→ **TASK**
In the listing that follows, give every line again exactly and omit the pictures.

→ **SUPPLIED DATA**
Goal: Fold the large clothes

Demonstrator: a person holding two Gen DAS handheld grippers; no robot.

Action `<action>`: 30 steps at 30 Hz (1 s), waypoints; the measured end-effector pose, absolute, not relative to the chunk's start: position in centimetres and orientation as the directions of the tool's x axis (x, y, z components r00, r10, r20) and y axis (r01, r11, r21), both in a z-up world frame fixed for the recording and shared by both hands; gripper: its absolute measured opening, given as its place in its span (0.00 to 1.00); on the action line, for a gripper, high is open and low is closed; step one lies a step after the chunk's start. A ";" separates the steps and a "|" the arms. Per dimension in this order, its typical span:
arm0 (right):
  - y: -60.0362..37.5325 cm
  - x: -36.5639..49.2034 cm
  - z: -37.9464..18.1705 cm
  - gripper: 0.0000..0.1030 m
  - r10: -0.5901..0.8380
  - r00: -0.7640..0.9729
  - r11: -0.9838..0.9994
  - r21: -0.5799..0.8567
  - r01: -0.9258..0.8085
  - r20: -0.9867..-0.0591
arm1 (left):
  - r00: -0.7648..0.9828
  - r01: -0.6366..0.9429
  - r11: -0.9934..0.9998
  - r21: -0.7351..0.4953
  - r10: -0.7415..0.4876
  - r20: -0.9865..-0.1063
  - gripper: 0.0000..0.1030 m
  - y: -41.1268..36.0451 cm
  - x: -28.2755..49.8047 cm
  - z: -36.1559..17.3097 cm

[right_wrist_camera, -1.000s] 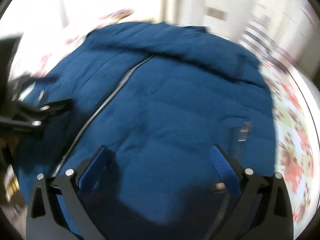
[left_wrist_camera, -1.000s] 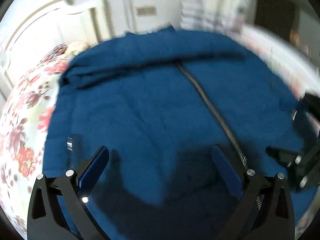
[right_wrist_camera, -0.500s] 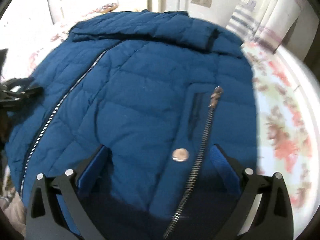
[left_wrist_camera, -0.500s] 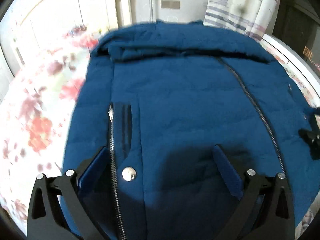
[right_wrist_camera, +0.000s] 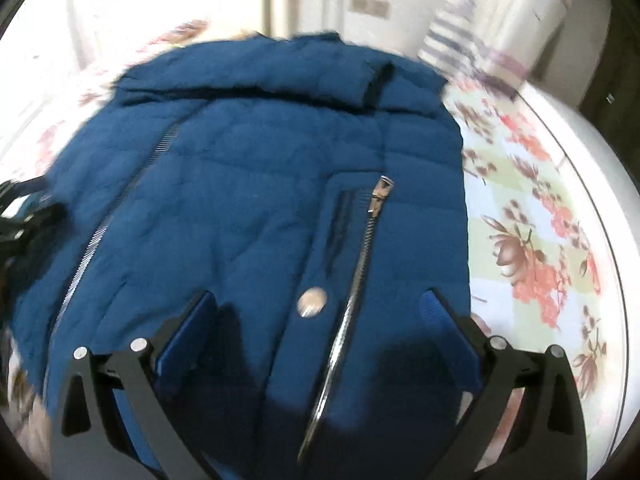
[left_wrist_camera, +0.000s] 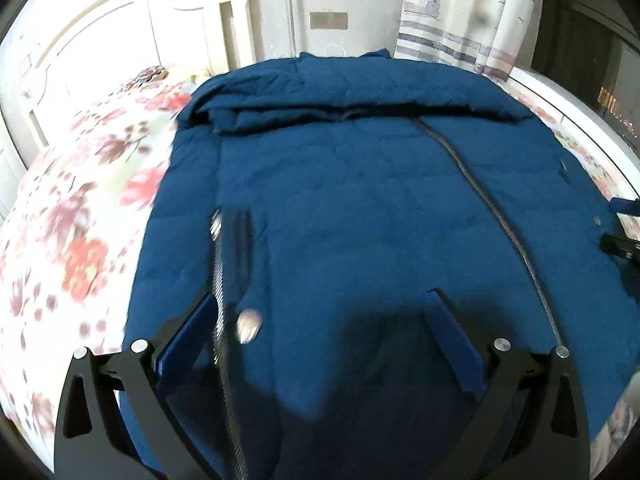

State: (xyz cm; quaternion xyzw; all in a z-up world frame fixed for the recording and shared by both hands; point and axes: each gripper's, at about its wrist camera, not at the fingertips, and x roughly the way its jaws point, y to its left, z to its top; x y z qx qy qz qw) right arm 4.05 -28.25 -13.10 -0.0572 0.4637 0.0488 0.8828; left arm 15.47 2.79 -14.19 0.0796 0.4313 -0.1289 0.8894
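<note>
A large dark blue padded jacket (left_wrist_camera: pixel 360 208) lies front up on a flowered bed, its collar folded at the far end. Its main zip (left_wrist_camera: pixel 496 216) runs down the middle. In the left wrist view my left gripper (left_wrist_camera: pixel 320 312) stands open over the hem, above a pocket zip (left_wrist_camera: pixel 218 280) and a silver snap (left_wrist_camera: pixel 248 320). In the right wrist view the same jacket (right_wrist_camera: pixel 248 216) fills the frame. My right gripper (right_wrist_camera: pixel 320 308) stands open above the other pocket zip (right_wrist_camera: pixel 360 264) and snap (right_wrist_camera: pixel 312 300). Each gripper's tip shows at the edge of the other's view.
The flowered bedsheet (left_wrist_camera: pixel 80 216) shows left of the jacket and also on its right (right_wrist_camera: pixel 532 240). A white headboard (left_wrist_camera: pixel 120 40) and wall stand behind. A striped curtain (left_wrist_camera: pixel 460 12) hangs at the back right beside a dark window.
Both grippers have swung outward from the jacket's middle to its sides, then drawn back a little. The pocket zips and snaps came into view. Both stayed open.
</note>
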 end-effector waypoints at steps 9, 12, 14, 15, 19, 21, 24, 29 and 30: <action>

→ **EXERCISE RESPONSE**
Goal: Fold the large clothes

Demonstrator: a person holding two Gen DAS handheld grippers; no robot.

Action `<action>`: 30 steps at 30 Hz (1 s), waypoints; the measured end-effector pose, absolute, not relative to the chunk's start: position in centimetres and orientation as the directions of the tool's x axis (x, y, z components r00, r10, r20) and y axis (r01, r11, r21), both in a z-up world frame fixed for the recording and shared by both hands; gripper: its absolute measured opening, given as its place in its span (0.00 to 1.00); on the action line, for a gripper, high is open and low is closed; step one lies a step after the chunk's start. A ";" separates the steps and a "|" the arms. Per dimension in this order, its typical span:
arm0 (right):
  - y: -60.0362..37.5325 cm
  - x: -36.5639..49.2034 cm
  - z: -37.9464..18.1705 cm
  - gripper: 0.0000..0.1030 m
  - r10: -0.5901..0.8380
  - r00: -0.7640..0.9729
  - r11: -0.9838..0.9994
  - r21: -0.5799..0.8567
  - r01: -0.9258..0.8085
  - r20: -0.9867..-0.0591
arm1 (left):
  - r00: -0.7648..0.9828
  - r01: -0.6366..0.9429
  - r11: -0.9934..0.9998
  - r21: -0.7351..0.4953
  - r10: -0.7415..0.4876
  - r20: -0.9865..-0.1063
  - gripper: 0.0000..0.1030 m
  - y: -41.1268..36.0451 cm
  - x: -28.2755..49.8047 cm
  - z: -36.1559..17.3097 cm

[right_wrist_camera, -1.000s] 
[left_wrist_camera, -1.000s] 
[right_wrist_camera, -0.500s] 
[left_wrist_camera, -0.500s] 
[right_wrist_camera, +0.000s] 
[left_wrist_camera, +0.000s] 

State: (xyz cm; quaternion xyzw; all in a z-up world frame fixed for the recording and shared by both hands; point and axes: each gripper's, at about its wrist camera, not at the fingertips, and x roughly the way its jaws point, y to its left, z to its top; x y z qx qy qz qw) right arm 4.05 -28.25 -13.10 -0.0572 0.4637 0.0488 0.8828; left arm 15.47 2.79 -14.19 0.0796 0.4313 -0.1289 0.8894
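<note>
A large dark blue padded jacket (left_wrist_camera: pixel 360 208) lies front up on a flowered bed, its collar folded at the far end. Its main zip (left_wrist_camera: pixel 496 216) runs down the middle. In the left wrist view my left gripper (left_wrist_camera: pixel 320 312) stands open over the hem, above a pocket zip (left_wrist_camera: pixel 218 280) and a silver snap (left_wrist_camera: pixel 248 320). In the right wrist view the same jacket (right_wrist_camera: pixel 248 216) fills the frame. My right gripper (right_wrist_camera: pixel 320 308) stands open above the other pocket zip (right_wrist_camera: pixel 360 264) and snap (right_wrist_camera: pixel 312 300). Each gripper's tip shows at the edge of the other's view.
The flowered bedsheet (left_wrist_camera: pixel 80 216) shows left of the jacket and also on its right (right_wrist_camera: pixel 532 240). A white headboard (left_wrist_camera: pixel 120 40) and wall stand behind. A striped curtain (left_wrist_camera: pixel 460 12) hangs at the back right beside a dark window.
Both grippers have swung outward from the jacket's middle to its sides, then drawn back a little. The pocket zips and snaps came into view. Both stayed open.
</note>
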 end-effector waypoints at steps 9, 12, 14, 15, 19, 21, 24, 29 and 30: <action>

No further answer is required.